Your About page is the place you and your audience meet-- you should both be present there.
If you only talk about yourself, they’ll lose interest, but if you only talk about them, they’ll leave feeling like they still haven’t met you.
So be sure you include them and what they want, but don’t lose yourself in the process.
3. You don’t sound human
This is one of the main issues people face on their About page: they sound like a robot. Or a textbook. Or the kind of person who thinks “liking pizza” is an interesting personality trait.
They want to sound professional and business-like, but end up completely erasing any semblance of personality from their text. And I get it: copywriting is a skill that can be difficult for a lot of people. “How to write better content” is a blog post in itself.
So for now, here’s the main tip for a more human About page:
Write the way you speak.
Use the words you’d actually say out loud when explaining what you do. I know it seems obvious, but you still see stuff like this all the time on websites:
“I utilize a proven, process-driven approach to ensure my clients cultivate the capacity to articulate their unique value proposition to a variety of targeted stakeholders.”
Oh helllll no.
That’s not a real person I want to work with. That’s a socially awkward professor with an itchy sweater and bad hair.
So please don’t write like that. If you’re struggling to sound human on your about page, read it out loud and ask yourself, “Would I ever actually say this in a conversation?”
4. You’re not likeable
Ok, I know that sounds harsh, but hear me out. When I say you’re not likeable, I don’t mean you’re unlikeable; I mean you’re nothing-able.
Remember the “know, like, trust” factor:
In order for someone to buy from you, they need to know you, like you and trust you, in that order.
And your About page is the perfect place to help them do all three.
But a lot of people miss this. They hit the “know” by explaining what they do, and the “trust” by listing a whole load of credentials, but there’s nothing on the page that makes their audience relate to them, aka “like” them.
Don't underestimate the power of being liked. The competition is fierce and there are likely hundreds of other people who do what you do and have your credentials.

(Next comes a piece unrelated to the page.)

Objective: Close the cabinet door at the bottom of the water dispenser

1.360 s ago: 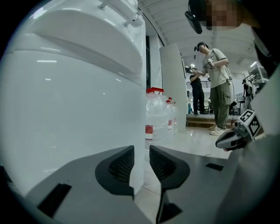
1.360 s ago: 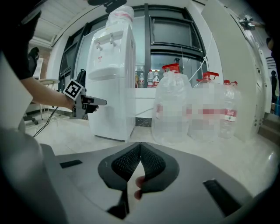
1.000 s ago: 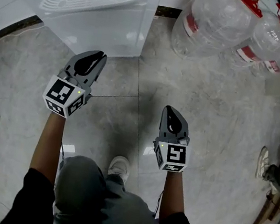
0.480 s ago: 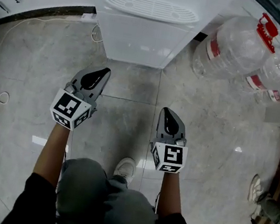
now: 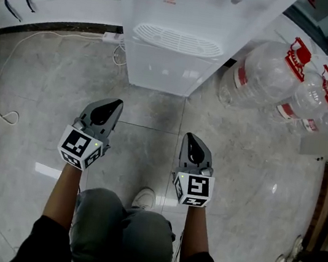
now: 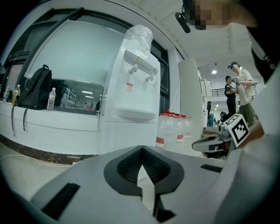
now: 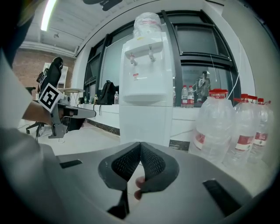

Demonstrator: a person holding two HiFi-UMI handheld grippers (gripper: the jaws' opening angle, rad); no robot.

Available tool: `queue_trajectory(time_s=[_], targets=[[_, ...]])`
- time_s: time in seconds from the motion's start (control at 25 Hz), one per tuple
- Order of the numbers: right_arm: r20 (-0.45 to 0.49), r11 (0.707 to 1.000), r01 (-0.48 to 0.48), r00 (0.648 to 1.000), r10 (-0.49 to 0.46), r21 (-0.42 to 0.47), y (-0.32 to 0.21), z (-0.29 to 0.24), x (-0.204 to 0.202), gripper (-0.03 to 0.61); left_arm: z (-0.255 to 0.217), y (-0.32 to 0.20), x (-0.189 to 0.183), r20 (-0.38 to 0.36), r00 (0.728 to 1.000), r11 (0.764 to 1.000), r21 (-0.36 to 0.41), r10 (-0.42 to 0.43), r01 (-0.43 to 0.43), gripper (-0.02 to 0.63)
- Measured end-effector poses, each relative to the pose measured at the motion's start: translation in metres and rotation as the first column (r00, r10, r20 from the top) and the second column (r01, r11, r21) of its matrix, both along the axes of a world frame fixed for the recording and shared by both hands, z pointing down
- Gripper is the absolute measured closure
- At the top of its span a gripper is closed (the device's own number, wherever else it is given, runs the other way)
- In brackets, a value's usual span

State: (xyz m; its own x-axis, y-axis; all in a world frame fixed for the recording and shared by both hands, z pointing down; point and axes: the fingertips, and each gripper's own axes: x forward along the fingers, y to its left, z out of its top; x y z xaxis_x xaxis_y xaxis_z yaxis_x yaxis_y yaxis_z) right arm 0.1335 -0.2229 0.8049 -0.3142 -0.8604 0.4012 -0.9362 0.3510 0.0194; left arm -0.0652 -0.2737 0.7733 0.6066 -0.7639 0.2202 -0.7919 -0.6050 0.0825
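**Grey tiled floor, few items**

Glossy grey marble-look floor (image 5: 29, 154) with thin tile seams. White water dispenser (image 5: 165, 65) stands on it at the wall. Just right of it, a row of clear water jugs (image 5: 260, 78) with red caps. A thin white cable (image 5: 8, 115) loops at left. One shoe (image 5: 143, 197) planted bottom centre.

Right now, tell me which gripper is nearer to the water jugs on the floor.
Right. The right gripper hangs short of the water jugs, floor between them. The left gripper is farther off, beyond the right one, before the water dispenser.
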Motion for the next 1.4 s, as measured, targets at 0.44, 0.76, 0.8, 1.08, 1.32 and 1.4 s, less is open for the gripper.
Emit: queue_trajectory(time_s=[0.44,0.76,0.8,1.08,1.32,1.4], targets=[[0.026,1.0,0.02,0.999,-0.02,-0.009,-0.015,-0.143,-0.006,0.566,-0.133,0.01,-0.006,-0.006,0.998,0.997,-0.048,-0.056,0.056,0.6],[0.052,0.999,0.021,0.998,-0.02,-0.023,-0.012,-0.261,-0.008,0.566,-0.246,0.026,-0.012,0.008,0.996,0.993,-0.084,-0.084,0.084,0.6],[0.053,1.0,0.021,0.998,-0.02,-0.019,-0.011,-0.278,-0.008,0.566,-0.26,0.03,-0.013,0.012,0.996,0.992,-0.089,-0.087,0.088,0.6],[0.059,1.0,0.005,0.998,-0.005,0.001,0.004,-0.388,-0.004,0.566,-0.366,0.055,-0.018,0.021,0.995,0.991,-0.089,-0.097,0.098,0.6],[0.067,1.0,-0.03,0.997,0.03,0.001,0.028,-0.472,-0.013,0.566,-0.45,0.079,-0.027,-0.002,0.993,0.989,-0.079,-0.122,0.121,0.6],[0.06,0.999,-0.033,0.998,0.032,0.014,0.036,-0.5,-0.016,0.566,-0.476,0.088,-0.031,-0.008,0.992,0.99,-0.073,-0.124,0.123,0.6]])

What makes you different from your competition is who you are and what you stand for. Your philosophy. Your brand’s personality. Your beliefs and values.

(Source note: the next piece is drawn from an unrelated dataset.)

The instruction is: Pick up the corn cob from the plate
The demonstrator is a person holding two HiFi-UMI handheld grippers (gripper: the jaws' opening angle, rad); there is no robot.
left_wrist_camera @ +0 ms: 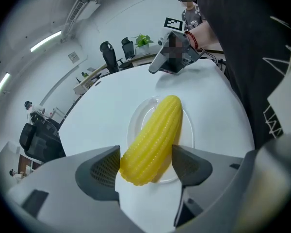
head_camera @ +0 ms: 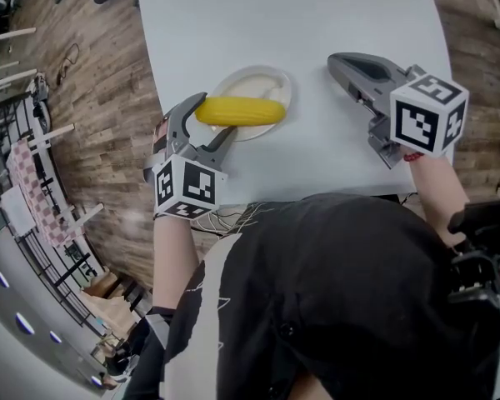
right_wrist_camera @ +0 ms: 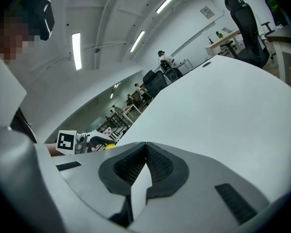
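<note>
Left tongs [head_camera: 216,115] angled steeply down over the near-left end of the corn cob [head_camera: 239,110]. Jaws wide, one on either side of the cob's blunt end; the right-hand pad shows a clear gap and nothing is gripped. The cob lies on its side across the white plate [head_camera: 267,77], its end overhanging the rim. The plate sits on the white surface [head_camera: 317,15]. Right tongs [head_camera: 334,59] rest well apart to the right of the plate, tips closed together with nothing between them.

Yellow corn cob [head_camera: 239,111], white plate [head_camera: 262,80]
</note>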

Being “liked” by your audience doesn’t necessarily mean they want to be friends with you, it means they see themselves in your brand. They look at you and say, “I want more of that.”
That’s the power of being liked: your audience wants more of what you have to offer.

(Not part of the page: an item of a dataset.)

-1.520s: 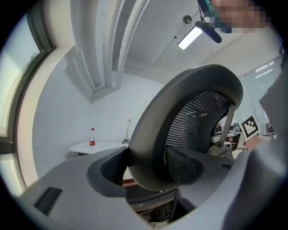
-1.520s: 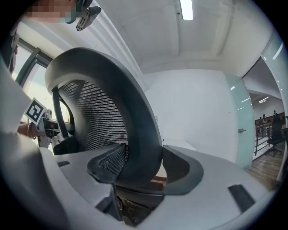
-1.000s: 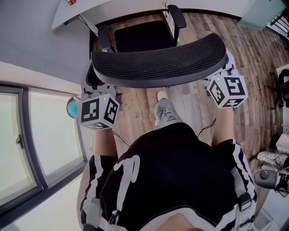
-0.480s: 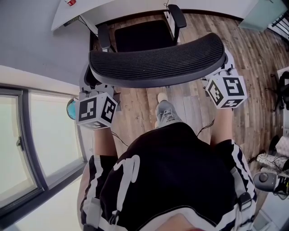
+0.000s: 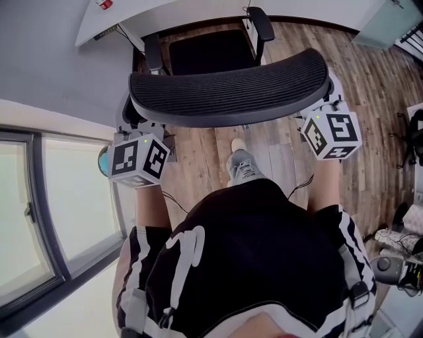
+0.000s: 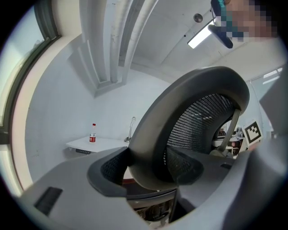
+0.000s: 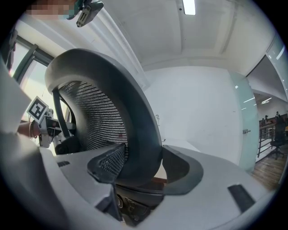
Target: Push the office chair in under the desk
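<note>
Both grippers are clamped onto the chair. In the left gripper view, the left gripper (image 6: 146, 168) has its two pads pressed against either face of the backrest (image 5: 231, 89) rim, jaws narrowed onto it with nothing else between them. The right gripper (image 7: 143, 167) is doing the same thing on the opposite edge. One grip at each end of that curved mesh back makes sense to me: I'd guess it lets the person steer the chair straight rather than having it swivel or veer on its casters.

From the head view, the grippers sit under the two outer ends of the backrest, and the person stands right behind it with a shoe (image 5: 241, 165) on the wood floor (image 5: 277, 142) between them. So the body is lined up behind the push.

The office chair (image 5: 205, 53) itself faces the white desk (image 5: 145, 13). Its seat is close to the desk edge and the front of it looks to be starting under, but the backrest is well clear, so I'd call the job partway done. The armrests (image 5: 261, 23) are the thing to watch, since I can't tell if they clear the desktop. There's a small bottle (image 6: 92, 133) up on the desk too.
</note>
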A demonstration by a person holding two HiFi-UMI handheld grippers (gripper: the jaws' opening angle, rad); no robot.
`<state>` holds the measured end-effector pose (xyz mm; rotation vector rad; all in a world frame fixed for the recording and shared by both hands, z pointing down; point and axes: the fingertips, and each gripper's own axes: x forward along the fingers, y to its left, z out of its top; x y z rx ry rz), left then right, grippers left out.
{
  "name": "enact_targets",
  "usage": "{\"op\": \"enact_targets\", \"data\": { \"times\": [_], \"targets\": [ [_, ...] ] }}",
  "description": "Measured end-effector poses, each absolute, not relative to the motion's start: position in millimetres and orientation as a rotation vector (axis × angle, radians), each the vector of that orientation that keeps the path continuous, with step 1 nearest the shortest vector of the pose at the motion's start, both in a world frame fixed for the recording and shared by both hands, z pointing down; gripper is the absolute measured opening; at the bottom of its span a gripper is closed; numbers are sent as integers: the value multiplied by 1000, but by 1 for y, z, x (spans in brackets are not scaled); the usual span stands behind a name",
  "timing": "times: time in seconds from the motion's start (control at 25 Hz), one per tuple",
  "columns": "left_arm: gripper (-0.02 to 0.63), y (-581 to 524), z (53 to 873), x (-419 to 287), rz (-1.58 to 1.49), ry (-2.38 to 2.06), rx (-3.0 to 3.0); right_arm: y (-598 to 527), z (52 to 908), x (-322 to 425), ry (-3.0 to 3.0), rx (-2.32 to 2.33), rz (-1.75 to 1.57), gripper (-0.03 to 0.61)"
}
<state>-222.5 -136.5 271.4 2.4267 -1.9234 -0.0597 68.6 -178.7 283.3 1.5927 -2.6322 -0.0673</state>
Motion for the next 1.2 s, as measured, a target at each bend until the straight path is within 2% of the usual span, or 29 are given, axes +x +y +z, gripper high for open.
{"op": "enact_targets", "data": {
  "times": [1.2],
  "targets": [
    [267, -197, 272, -237, -127, -1907, 2395, -239, 282, 55, -2647, 1580, -61, 253]
  ]
}}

5. You’re trying to appeal to everyone
That said, please don’t take that to mean you should try to make everyone like you. Unless you’re completely new to my site, you know: trying to appeal to everyone is Cardinal Sin #1.
And, let’s be honest, it’s not just a sin in communications and branding. It’s a sin in life.
Because nobody likes neutral. When you try to appeal to everyone, you appeal to no one. And I don't think that's what any of us is going for.
So don’t hide who you are and what you believe because you’re worried it might turn someone away.
Remember, the best brands stand for something. They aren’t afraid to repel those who don’t share their values. They know that when they’re unapologetic about who they are, some people might click away, but those who stay do so because they want to be there.
So on your About page-- and in general-- don’t be afraid to draw your line in the sand. Yes, you might scare some people off. I should know, I mention the time I pooped my pants on my About page. But those who stick around will be those who truly “get” you and relate to your brand.
Which is important because brand loyalty is a thing. If your audience knows you, likes you and trusts you, they'll be less likely to shop around when it comes to what you offer. The day they’re ready to buy, they’ll want to buy from you.
And at the end of the day, if you’re in business, that’s the goal. Your goal is not to appeal to everyone, it’s to be profitable. Being liked doesn't pay the bills. Being neutral isn’t going to grow your business.
So decide who you are and what you stand for, and don't apologize for it. Your business-- and your life-- will benefit from it.